What this task involves: Repeat the data that follows, keeping every character intact.

^^^^^^^^

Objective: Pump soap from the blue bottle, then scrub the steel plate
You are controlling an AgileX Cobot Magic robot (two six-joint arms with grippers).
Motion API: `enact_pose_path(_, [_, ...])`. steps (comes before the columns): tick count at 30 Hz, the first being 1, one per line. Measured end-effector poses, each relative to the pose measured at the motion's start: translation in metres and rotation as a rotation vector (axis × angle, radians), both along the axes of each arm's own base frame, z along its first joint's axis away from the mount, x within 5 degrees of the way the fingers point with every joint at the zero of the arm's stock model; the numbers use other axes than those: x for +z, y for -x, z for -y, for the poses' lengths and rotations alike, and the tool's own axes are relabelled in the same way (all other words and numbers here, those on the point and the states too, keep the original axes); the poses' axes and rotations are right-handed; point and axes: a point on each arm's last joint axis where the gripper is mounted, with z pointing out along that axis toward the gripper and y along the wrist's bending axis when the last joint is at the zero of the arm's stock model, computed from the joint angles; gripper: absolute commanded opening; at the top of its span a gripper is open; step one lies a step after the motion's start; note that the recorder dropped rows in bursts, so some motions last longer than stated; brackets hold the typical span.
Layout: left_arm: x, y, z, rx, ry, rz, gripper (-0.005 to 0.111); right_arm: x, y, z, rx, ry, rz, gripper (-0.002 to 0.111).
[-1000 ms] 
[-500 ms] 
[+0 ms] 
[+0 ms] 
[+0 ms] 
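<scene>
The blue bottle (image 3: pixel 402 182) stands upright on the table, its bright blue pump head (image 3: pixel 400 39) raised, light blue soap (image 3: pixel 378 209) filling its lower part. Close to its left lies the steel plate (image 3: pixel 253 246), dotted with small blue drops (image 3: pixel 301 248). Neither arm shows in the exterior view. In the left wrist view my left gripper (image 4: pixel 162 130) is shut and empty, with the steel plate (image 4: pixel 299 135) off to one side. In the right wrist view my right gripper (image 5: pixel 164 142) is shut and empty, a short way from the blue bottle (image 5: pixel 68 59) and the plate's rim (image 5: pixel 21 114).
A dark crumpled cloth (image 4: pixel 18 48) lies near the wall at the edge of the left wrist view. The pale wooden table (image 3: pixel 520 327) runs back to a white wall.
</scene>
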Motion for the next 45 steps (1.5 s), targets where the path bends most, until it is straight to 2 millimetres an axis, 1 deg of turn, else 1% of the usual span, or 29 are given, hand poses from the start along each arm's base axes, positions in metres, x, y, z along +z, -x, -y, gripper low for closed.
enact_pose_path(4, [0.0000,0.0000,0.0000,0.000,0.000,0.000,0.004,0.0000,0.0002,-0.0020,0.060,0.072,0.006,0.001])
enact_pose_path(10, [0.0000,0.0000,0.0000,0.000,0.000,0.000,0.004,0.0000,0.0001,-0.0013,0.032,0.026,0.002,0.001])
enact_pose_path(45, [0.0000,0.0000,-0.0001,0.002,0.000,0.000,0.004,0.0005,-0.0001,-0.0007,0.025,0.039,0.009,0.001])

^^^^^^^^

Answer area:
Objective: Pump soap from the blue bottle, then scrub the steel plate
You are controlling an AgileX Cobot Magic robot (two six-joint arms with grippers).
Motion API: `enact_pose_path(_, [_, ...])`. steps (comes before the columns): tick count at 30 Hz, the first being 1, one per line. Measured end-effector poses, each relative to the pose measured at the motion's start: translation in metres and rotation as a rotation vector (axis × angle, radians), both along the axes of each arm's own base frame, z along its first joint's axis away from the mount, x within 5 degrees of the way the fingers point with every joint at the zero of the arm's stock model; the numbers use other axes than those: x for +z, y for -x, z for -y, for the poses' lengths and rotations alike, and the tool's own axes are relabelled in the same way (all other words and numbers here, those on the point and the states too, keep the original axes); the poses' axes and rotations are right-handed; point and axes: a point on each arm's last joint axis where the gripper is mounted, with z pointing out along that axis toward the gripper and y along the wrist's bending axis when the last joint is at the zero of the arm's stock model, computed from the joint angles; gripper: absolute commanded opening; at the top of its span a gripper is open; step one lies a step after the motion's start; note that the recorder dropped rows in bursts, so some motions last longer than stated; brackets hold the typical span.
Layout: left_arm: x, y, z, rx, ry, rz, gripper (-0.005 to 0.111); right_arm: x, y, z, rx, ry, rz, gripper (-0.002 to 0.111).
[-1000 ms] 
[-500 ms] 
[+0 ms] 
[+0 ms] 
[+0 ms] 
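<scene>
The blue bottle (image 3: pixel 402 182) stands upright on the table, its bright blue pump head (image 3: pixel 400 39) raised, light blue soap (image 3: pixel 378 209) filling its lower part. Close to its left lies the steel plate (image 3: pixel 253 246), dotted with small blue drops (image 3: pixel 301 248). Neither arm shows in the exterior view. In the left wrist view my left gripper (image 4: pixel 162 130) is shut and empty, with the steel plate (image 4: pixel 299 135) off to one side. In the right wrist view my right gripper (image 5: pixel 164 142) is shut and empty, a short way from the blue bottle (image 5: pixel 68 59) and the plate's rim (image 5: pixel 21 114).
A dark crumpled cloth (image 4: pixel 18 48) lies near the wall at the edge of the left wrist view. The pale wooden table (image 3: pixel 520 327) runs back to a white wall.
</scene>
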Motion for the next 45 steps (1.5 s), targets where the path bends most, until it is straight to 2 millimetres an axis, 1 deg of turn, else 1% of the usual span, or 29 are given, hand poses from the start along each arm's base axes, positions in metres, x, y, z along +z, -x, -y, gripper low for closed.
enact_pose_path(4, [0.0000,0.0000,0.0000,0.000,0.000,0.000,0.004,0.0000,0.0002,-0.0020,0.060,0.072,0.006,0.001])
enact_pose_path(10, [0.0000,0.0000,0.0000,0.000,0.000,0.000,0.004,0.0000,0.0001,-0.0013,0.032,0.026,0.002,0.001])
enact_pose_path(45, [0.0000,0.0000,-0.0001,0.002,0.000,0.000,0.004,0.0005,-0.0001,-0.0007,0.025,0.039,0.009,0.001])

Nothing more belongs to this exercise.